Can you share which features you found to have very poor correlations? I think most of the features should more or less be stable wrt epoch size.
Hi @chanshing
Thanks for the reply! If this is the case, I would agree to disentangle it from the activity prediction pipeline or to include a warning (code or documentation) if a user deviates from the standard (trained) epoch definition.
I didn't see a pattern (e.g. only sleep would be affected), but I also did not spend a lot of time in the analysis. Additionally, I was more concerned about individual outliers than small random shifts in the data. However here's some additional information:
The definition of "poor" correlation is often subjective and depending on the quesiton, so here you see the distribution of Spearman's ranked correlations across the features:
And here's a list of top 20 lowest correlated features (ranging from ~0.5 - 0.7)
['sleep-hourOfWeekday-10-avg', 'sedentary-hourOfDay-20-avg', 'light-hourOfDay-20-avg', 'sedentary-hourOfWeekend-20-avg', 'sedentary-hourOfWeekday-20-avg', 'cutPointVPA-hourOfWeekday-14-avg', 'moderate-vigorous-hourOfWeekend-20-avg', 'moderate-vigorous-hourOfWeekend-11-avg', 'sleep-hourOfWeekend-20-avg', 'light-hourOfWeekday-20-avg', 'sleep-hourOfDay-10-avg', 'sedentary-hourOfWeekend-19-avg', 'moderate-vigorous-hourOfWeekend-9-avg', 'sleep-fri-avg', 'cutPointVPA-hourOfWeekday-17-avg', 'cutPointVPA-hourOfDay-16-avg', 'MET-hourOfDay-20-avg', 'sedentary-hourOfWeekend-10-avg', 'sedentary-hourOfDay-10-avg', 'MET-hourOfWeekday-20-avg']

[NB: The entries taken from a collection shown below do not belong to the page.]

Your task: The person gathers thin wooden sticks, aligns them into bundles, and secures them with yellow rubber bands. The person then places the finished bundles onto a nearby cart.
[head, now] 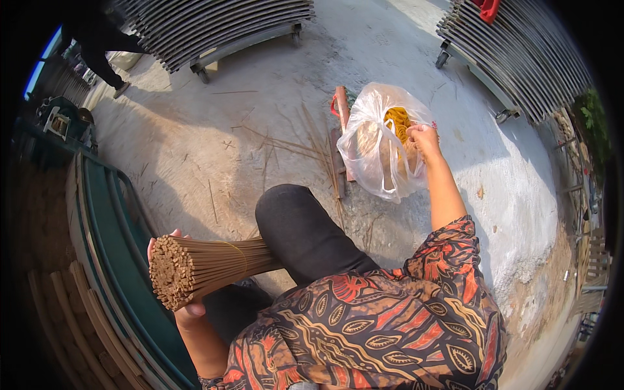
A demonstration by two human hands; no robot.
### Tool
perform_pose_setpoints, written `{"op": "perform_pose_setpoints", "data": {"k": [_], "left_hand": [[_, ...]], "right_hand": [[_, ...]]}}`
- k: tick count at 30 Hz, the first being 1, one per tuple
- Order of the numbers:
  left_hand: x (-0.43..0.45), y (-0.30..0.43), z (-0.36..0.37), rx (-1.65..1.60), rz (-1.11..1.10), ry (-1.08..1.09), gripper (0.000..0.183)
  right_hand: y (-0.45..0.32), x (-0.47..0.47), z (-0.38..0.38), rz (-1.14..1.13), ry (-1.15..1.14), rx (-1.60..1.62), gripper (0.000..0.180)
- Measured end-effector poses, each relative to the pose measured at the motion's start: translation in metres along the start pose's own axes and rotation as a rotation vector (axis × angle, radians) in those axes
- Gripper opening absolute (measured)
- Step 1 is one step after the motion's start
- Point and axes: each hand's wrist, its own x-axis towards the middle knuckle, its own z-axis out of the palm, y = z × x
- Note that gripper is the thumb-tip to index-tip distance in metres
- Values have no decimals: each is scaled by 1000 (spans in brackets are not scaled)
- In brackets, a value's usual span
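My left hand (187, 307) grips the near end of a thick bundle of thin brown sticks (219, 256), its fingers wrapped around from below and behind. A thin yellow rubber band (240, 253) circles the bundle, and its far end is hidden behind my raised knee (302, 229). My right hand (423, 140) reaches to the mouth of a clear plastic bag (373, 161). Its fingertips are pinched together at a heap of yellow rubber bands (397, 119) inside. Whether a band is held between them cannot be seen.
Loose sticks (292, 146) lie scattered on the concrete floor (195, 146). Wheeled racks with stacked slats (219, 29) stand ahead; another rack (512, 63) is at right. A green frame (112, 234) runs along my left. A person's legs (100, 53) show at upper left.
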Motion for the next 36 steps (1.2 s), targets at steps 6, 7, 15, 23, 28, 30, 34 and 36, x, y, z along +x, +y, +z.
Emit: {"op": "perform_pose_setpoints", "data": {"k": [6, 7, 15, 23, 28, 30, 34, 36], "left_hand": [[3, 14, -2, -257, -213, -44, 135], [4, 14, -4, -303, -230, -78, 132], [-5, 22, -12, -307, -181, -134, 122], [-3, 16, -26, -343, -69, -232, 112], [-8, 7, -32, -261, -160, -254, 112], [-7, 7, -29, -244, -167, -215, 112], [-16, 7, -35, -230, -272, -171, 113], [-19, 10, -35, -286, -307, -142, 113]], "right_hand": [[-127, -105, 41, -305, -354, 178, 7], [-151, -129, 58, -339, -468, 222, 6], [-243, -274, 195, -1248, -972, 41, 10], [-263, -292, 254, -1545, -888, 195, 9], [-258, -293, 273, -1714, -744, 163, 10], [-248, -285, 278, -1688, -683, 129, 8], [-206, -269, 263, -495, -1403, 616, 8], [-198, -278, 253, 139, -1714, 1153, 7]]}}
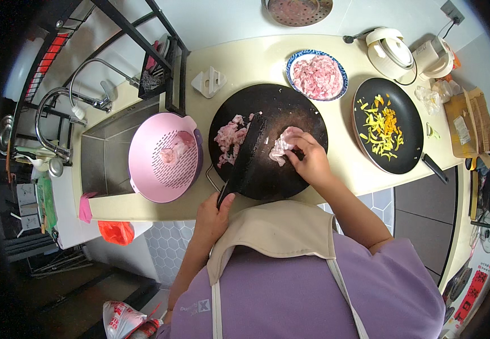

Thank you for sharing this @sehamsick
It's hard to tell what's going on, but I think since we're looking at 500+ variables we're bound to find some low correlation variables. For now I think your best option is to stick to 30s epoch, and postprocess the TimeSeries.csv file to rederive the statistics that you want with 1min epochs (for example, by averaging consecutive 30s epochs).